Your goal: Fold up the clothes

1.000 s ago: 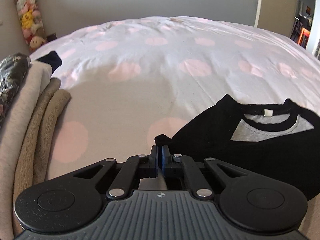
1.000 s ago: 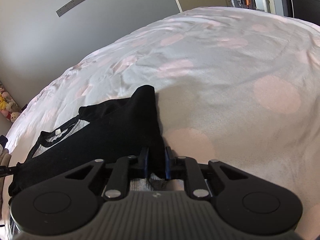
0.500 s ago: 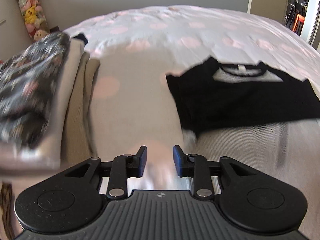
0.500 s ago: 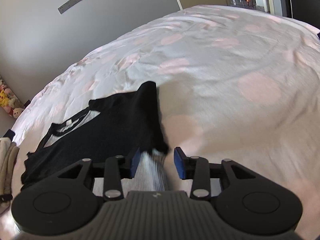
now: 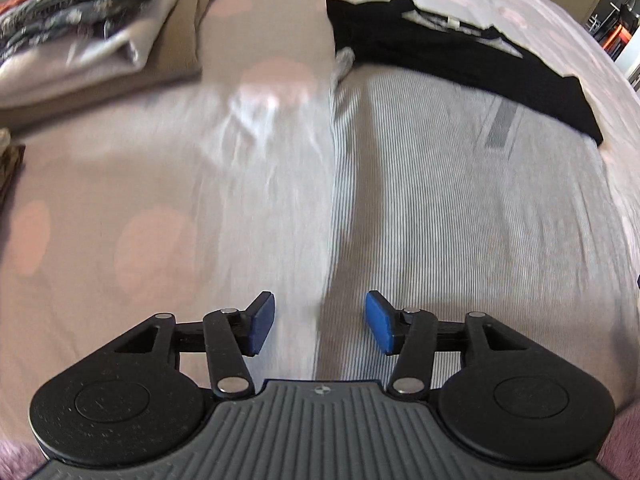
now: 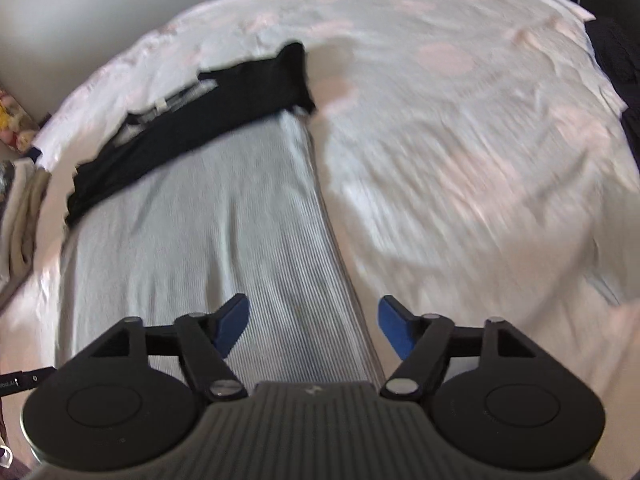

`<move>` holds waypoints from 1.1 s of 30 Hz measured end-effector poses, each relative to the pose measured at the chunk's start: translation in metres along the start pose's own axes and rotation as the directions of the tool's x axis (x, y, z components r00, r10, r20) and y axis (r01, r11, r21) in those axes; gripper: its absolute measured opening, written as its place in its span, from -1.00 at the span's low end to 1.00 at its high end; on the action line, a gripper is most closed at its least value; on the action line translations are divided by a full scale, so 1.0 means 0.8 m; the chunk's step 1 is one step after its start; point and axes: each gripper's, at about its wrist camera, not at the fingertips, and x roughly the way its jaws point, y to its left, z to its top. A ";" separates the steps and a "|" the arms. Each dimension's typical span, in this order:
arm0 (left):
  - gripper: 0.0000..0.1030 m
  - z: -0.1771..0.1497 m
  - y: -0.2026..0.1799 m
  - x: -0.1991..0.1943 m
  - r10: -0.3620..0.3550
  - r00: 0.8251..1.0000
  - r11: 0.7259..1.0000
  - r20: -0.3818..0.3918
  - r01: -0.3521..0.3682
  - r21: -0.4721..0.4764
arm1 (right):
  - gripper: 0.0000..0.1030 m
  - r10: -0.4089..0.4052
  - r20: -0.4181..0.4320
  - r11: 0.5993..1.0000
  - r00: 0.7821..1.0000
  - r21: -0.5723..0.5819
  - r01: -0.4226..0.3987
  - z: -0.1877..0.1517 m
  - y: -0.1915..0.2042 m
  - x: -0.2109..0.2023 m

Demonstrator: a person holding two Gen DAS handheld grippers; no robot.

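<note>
Blue-padded left gripper and right gripper both spread wide, jaws just opened, holding nothing, hovering over the shirt lying flat on the bed, left gripper above its left edge, right above its right edge, folded pile beyond the shirt's left edge, bare bedding beyond its right.

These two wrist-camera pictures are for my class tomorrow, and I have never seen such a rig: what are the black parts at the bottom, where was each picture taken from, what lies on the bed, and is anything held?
No robot here: a person holds a two-finger tool in each hand, with a camera on each looking along its fingers. The black parts are those tools: the left gripper in one picture, the right gripper in the other. Both have just been opening their jaws, which stand apart with nothing pinched. On the pink-spotted bedspread lies a grey ribbed garment, spread flat, its black upper part at the far end. Beside it sits a stack of folded clothes.
</note>
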 end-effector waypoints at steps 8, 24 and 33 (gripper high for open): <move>0.20 -0.024 -0.010 0.014 0.031 0.994 0.997 -0.102 -0.023 0.074 | 0.69 -0.057 -0.232 0.998 0.971 0.020 0.064 -0.010 -0.003 0.025; 0.67 -0.029 -0.006 0.032 -0.017 0.991 0.998 -0.136 0.025 0.053 | 0.99 -0.141 -0.400 0.990 0.906 -0.084 0.116 -0.011 0.019 0.070; 0.88 -0.030 -0.010 0.041 -0.026 0.991 0.998 -0.129 0.033 0.050 | 1.00 -0.147 -0.375 0.989 0.915 -0.063 0.133 -0.014 0.016 0.070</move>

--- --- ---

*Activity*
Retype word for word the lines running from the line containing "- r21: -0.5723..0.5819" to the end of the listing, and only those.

*Solution to the problem*
  - r21: -0.5723..0.5819
  - r01: -0.4226..0.3987
  - z: -0.1877..0.1517 m
  - y: -0.1915..0.2042 m
  - x: -0.2109..0.2023 m

Demonstrator: a person holding two Gen DAS handheld grippers; no robot.

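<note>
Blue-padded left gripper and right gripper both spread wide, jaws just opened, holding nothing, hovering over the shirt lying flat on the bed, left gripper above its left edge, right above its right edge, folded pile beyond the shirt's left edge, bare bedding beyond its right.

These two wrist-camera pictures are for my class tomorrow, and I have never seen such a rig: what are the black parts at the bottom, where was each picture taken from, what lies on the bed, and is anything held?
No robot here: a person holds a two-finger tool in each hand, with a camera on each looking along its fingers. The black parts are those tools: the left gripper in one picture, the right gripper in the other. Both have just been opening their jaws, which stand apart with nothing pinched. On the pink-spotted bedspread lies a grey ribbed garment, spread flat, its black upper part at the far end. Beside it sits a stack of folded clothes.
</note>
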 end-effector waypoints at steps 8, 24 and 33 (gripper high for open): <move>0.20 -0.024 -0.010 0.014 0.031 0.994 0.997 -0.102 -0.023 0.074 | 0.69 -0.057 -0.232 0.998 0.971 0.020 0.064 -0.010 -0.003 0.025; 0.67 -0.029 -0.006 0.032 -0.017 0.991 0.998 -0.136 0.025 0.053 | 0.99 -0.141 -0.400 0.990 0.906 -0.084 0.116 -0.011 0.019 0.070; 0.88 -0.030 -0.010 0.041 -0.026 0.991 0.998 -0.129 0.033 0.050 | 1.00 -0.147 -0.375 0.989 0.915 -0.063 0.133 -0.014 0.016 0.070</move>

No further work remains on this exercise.